I think we’ll see a lot more breakaway brokers in the new year. They’re basically going to be free agents, sometimes acting as lone wolves and in other circumstances indistinguishable from salaried employees unless you compare the tax returns.
Given the streamlined tax profile, the professional partner can also undercut rival firms that rely on the old employee model. Partners can pay themselves more and charge clients less. If this lasts, the drag will become apparent down the road.
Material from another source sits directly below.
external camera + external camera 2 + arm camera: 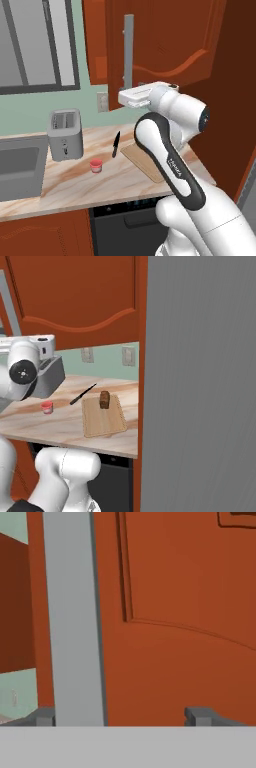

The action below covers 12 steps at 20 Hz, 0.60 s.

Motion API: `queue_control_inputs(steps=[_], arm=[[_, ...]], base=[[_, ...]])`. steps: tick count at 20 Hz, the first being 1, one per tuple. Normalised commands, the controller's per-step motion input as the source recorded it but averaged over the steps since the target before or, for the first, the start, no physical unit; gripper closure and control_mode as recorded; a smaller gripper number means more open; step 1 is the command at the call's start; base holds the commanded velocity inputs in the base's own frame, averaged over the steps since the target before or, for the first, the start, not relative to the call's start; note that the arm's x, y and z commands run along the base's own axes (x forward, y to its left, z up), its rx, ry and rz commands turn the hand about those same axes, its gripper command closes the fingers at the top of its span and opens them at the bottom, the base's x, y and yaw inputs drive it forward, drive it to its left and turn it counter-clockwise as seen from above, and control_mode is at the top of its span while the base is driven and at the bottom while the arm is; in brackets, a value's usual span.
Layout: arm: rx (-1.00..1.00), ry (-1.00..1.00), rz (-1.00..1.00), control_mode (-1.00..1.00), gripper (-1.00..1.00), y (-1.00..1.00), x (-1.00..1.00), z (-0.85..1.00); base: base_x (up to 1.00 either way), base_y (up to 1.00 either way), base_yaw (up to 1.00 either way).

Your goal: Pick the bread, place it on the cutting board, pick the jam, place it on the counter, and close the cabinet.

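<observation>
Left base view, L to R: a window (35, 45) w/ dark frame fills the upper left above the pale green wall. Below it a grey sink (17, 167) is set into the counter (75, 185), beige w/ orange veins. Next comes a grey toaster (65, 134), upright near the wall. Just right of it and closer to the counter's front stands the jam (95, 166), a small pink-red jar, upright, apart from the toaster. A black knife (116, 144) lies past the jam, beside the cutting board (142, 159), whose left corner shows from behind the white arm. Under the counter's front edge sits a dark appliance front (125, 225).

Above the board hangs the cabinet (165, 40), reddish-brown; its arched-panel door has a long grey handle (128, 47) running vertically. The gripper (131, 98) is up at the door's lower edge, just below the handle's bottom end.

Right base view: the jam (47, 407) sits on the counter left of the knife (82, 394); the bread (104, 399), a dark brown chunk, rests on the far part of the cutting board (103, 418). A tall grey panel (200, 381) takes up the right side.

Hand view: the handle (74, 617) is a grey strip on the left, the door panel spreads to the right. Fingertips (199, 716) stand wide apart, one each side of the handle's base, released, nothing between them being gripped. Can't tell if they touch the door.
</observation>
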Motion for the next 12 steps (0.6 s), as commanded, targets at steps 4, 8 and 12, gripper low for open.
queue_control_inputs(steps=[4, 8, 12], arm=[[0.0, 0.0, -0.12, -1.0, -1.0, 0.04, 0.32, 0.0], [0.0, 0.0, -0.12, -1.0, -1.0, 0.06, 0.34, 0.0], [0.0, 0.0, -0.12, -1.0, -1.0, 0.09, 0.32, 0.0]], base=[[0.0, 0.0, 0.0], [0.0, 0.0, 0.0], [0.0, 0.0, 0.0]])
And if you make too much to get the deduction, look into ways to defer compensation until a light year changes the math. Or roll some of the activities that push you over the top into a trust or other vehicle — businesses owned in get the 20% deduction too.
Grab it while you can
Trusts can also be useful if you’re in a high-tax state and smarting from rollbacks on the amount of local tax you can deduct. Ways highly compensated people can reduce the state burden are going to be increasingly important for the next few years.
Because trusts can cross state lines, it’s possible to move income-producing assets to a no-tax jurisdiction and eliminate the drag. In theory this opens up incentives to invest — through a trust — in firms based wherever the tax rules are most favorable.
Of course these breaks are currently set to disappear in 2025, and may be gone earlier if the mood swings on Capitol Hill next year.
But in the here and now, they’re here to be grabbed. Every year you’re saving money in the tax code we have is a year you’re getting ahead of the game. When the code changes, you can turn.